Received-SPF: pass (google.com: best guess record for domain of linux-kernel-owner@vger.kernel.org designates 209.132.180.67 as permitted sender) client-ip=209.132.180.67;
Date:   Fri, 3 Apr 2020 12:41:05 -0400 (EDT)
From:   Alan Stern <stern@rowland.harvard.edu>
To:     "Rafael J. Wysocki" <rjw@rjwysocki.net>
cc:     "Rafael J. Wysocki" <rafael@kernel.org>,
        Qais Yousef <qais.yousef@arm.com>,
        USB list <linux-usb@vger.kernel.org>,
        Linux-pm mailing list <linux-pm@vger.kernel.org>,
        Kernel development list <linux-kernel@vger.kernel.org>
Subject: Re: lockdep warning in urb.c:363 usb_submit_urb
In-Reply-To: <2274735.ifPVKiii8o@kreacher>
Message-ID: <Pine.LNX.4.44L0.2004031135130.7035-100000@netrider.rowland.org>
MIME-Version: 1.0
Content-Type: TEXT/PLAIN; charset=US-ASCII
Sender: linux-kernel-owner@vger.kernel.org
Precedence: bulk

On Fri, 3 Apr 2020, Rafael J. Wysocki wrote:

> I'll address the other points in your message separately.
> 
> The rules for SMART_SUSPEND are as follows:

These rules are a sort of high-level overview.  They don't (for the
most part) say exactly what will happen, in terms of which callbacks
will be issued and under what circumstances.  I have tried to provide 
such a description inline below.

> (a) If SMART_SUSPEND is set and the device is runtime-suspended during system
>     suspend, it is not expected to be resumed by the core or the middle layer
>     (subsystem) code unless the latter has a specific reason to do that (e.g.
>     it knows that the device needs to be reconfigured which cannot be done
>     without resuming it).
> 
>     The device can still be resumed when it is needed to suspend a dependent
>     device, but that cannot happen before the "late suspend" phase.

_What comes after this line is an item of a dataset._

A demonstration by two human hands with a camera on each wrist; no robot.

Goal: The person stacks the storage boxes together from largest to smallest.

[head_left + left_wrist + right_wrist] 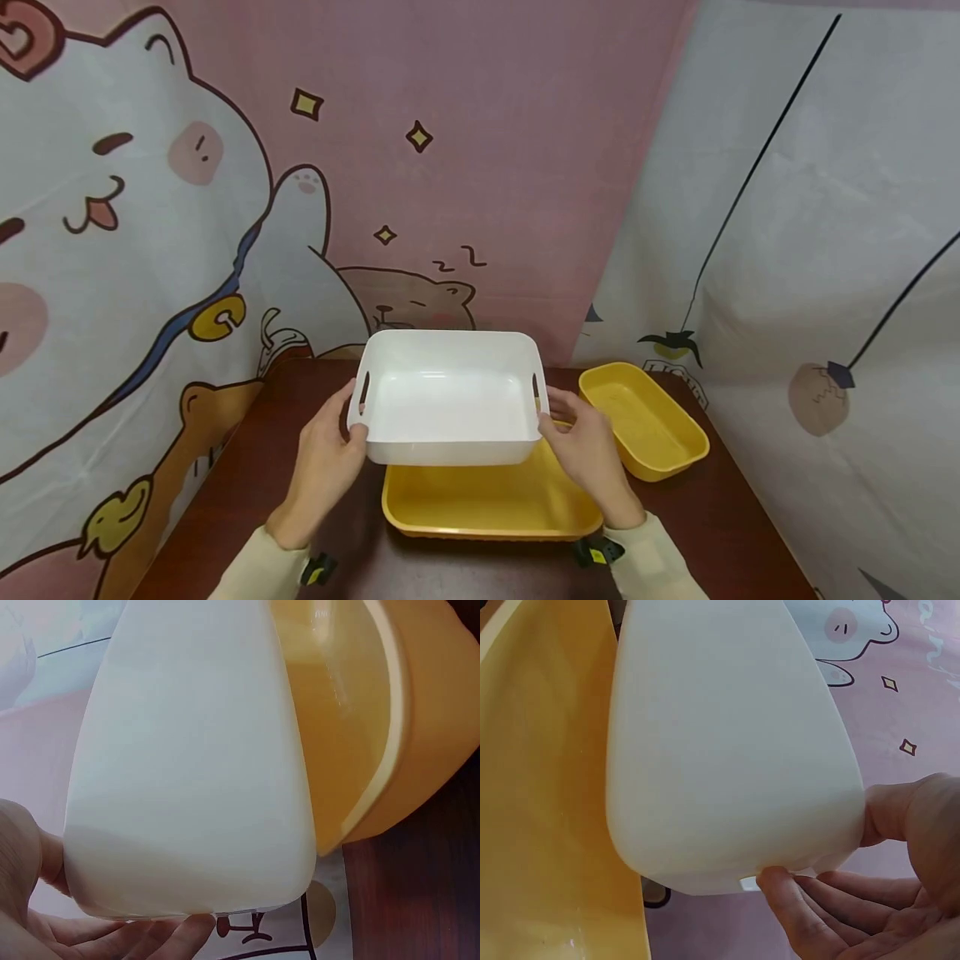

Don't you mean it cannot happen during or after the "late suspend"  
phase?  (More precisely, it cannot happen after the time when the core
would issue the device's ->suspend_late callback, but it can happen
between that time and the time when the "late suspend" phase began --
for example, from within the dependent device's ->suspend_late
callback.)  After all, __device_suspend_late() calls
__pm_runtime_disable(), following which the device _cannot_ be runtime
resumed.

Putting this in operational terms, it seems to say that if
SMART_SUSPEND is set and the device is runtime-suspended at the times
when the core would normally issue the driver's ->suspend_late or
->suspend_noirq callback, then the core will skip the callback (with a
similar requirement for subsystems).  Correct?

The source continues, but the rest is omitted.